3. Is it good ? I don’t know. Is it easy ? NO, it is NOT.

This is where I will express opinions of that practice.
I have worked for a company using that practice since birth. The « break the silos » fantasy is far away from reality.
I have never worked in such a partitioned way of thinking company.
The thing that turned wrong is that the work streams who managed the frameworks were separated from those who managed the BSF architecture.
As a result, a lot of improvements in this architecture landed in a total contradiction of the dev teams practices :
– The team handling the integration monitoring is pressured to release the build. The team members try to identify who is late by seeing who has worked on « the SCM ». They identify some culprits, without any consideration about the team responsibility. This team is not appreciated because it is seen like a toilet lady to the developers. « Have you fixed your issue ? The next release must be submitted by noon. I won’t leave the office until it is fixed and working »
– The team working for « the SCM » delivers some features that are useful for some users. Not all. All the other teams are forced to work on ONE SCM that does not fit their needs (if the company uses cvs instead of git, no one is allowed to work with git, and the Internet proxy must forbid any request sent to github or bitbucket).
– « The software factory » uses a common repository which can work with any kind of project lifecycle tool. You must be able to package Java classes, C++ projects or DSL scripts at once and to send them on the same storage access. Do we know a PL tool which is working on anything ? Yes, but it is really primitive. « make » can do the job. That was the most awkard answer I could ever think of. To understand it, just imagine that I work on a Java project but I have to build and to release my software using the « make » C++ tool. And last that not least, just imagine that the choosen storage can be as clever as a Windows share (that is it, samba share) !
– « The build scheduler » is maybe the tool which is the least risky to maintain, because the responsibility lies on the dev teams. It basically consists in launching some tasks and display the logs. Here, no specific tool to an environment. Windows shells are launched, that is all. Neither any JUnit parsing, nor any performance report.

Last but not least,

what is the most disturbing item for developers in the BSF way ?

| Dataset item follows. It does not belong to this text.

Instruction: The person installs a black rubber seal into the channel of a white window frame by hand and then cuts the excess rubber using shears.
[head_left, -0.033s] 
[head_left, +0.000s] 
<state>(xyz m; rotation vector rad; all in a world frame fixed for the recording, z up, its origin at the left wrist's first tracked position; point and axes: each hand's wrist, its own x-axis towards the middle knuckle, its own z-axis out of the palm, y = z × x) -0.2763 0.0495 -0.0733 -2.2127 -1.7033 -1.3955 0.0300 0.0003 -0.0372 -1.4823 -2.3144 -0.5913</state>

→ You are not going to believe it, but it is the principle itself. Working on snapshots itself is at once a good, and a bad practice. Imagine that your company makes yogurts. It wants to rely on a single milk provider, which is considered as the most talented milk provider locally. « We don’t need fallback providers, we use the best one, the best-so-far ». Now imagine that a brutal and unexpected disease cause the death of the whole livestock in one night. How the company is going to adapt to that situation ?
So does a company with a « Best-so-far » architecture. You cannot work with any other provider, and you cannot work with older but functional versions of the frameworks.
The activity stops in the hope that the situation gets better in the future. In my opinion, that explains why my previous company decided to release one product version per year at most.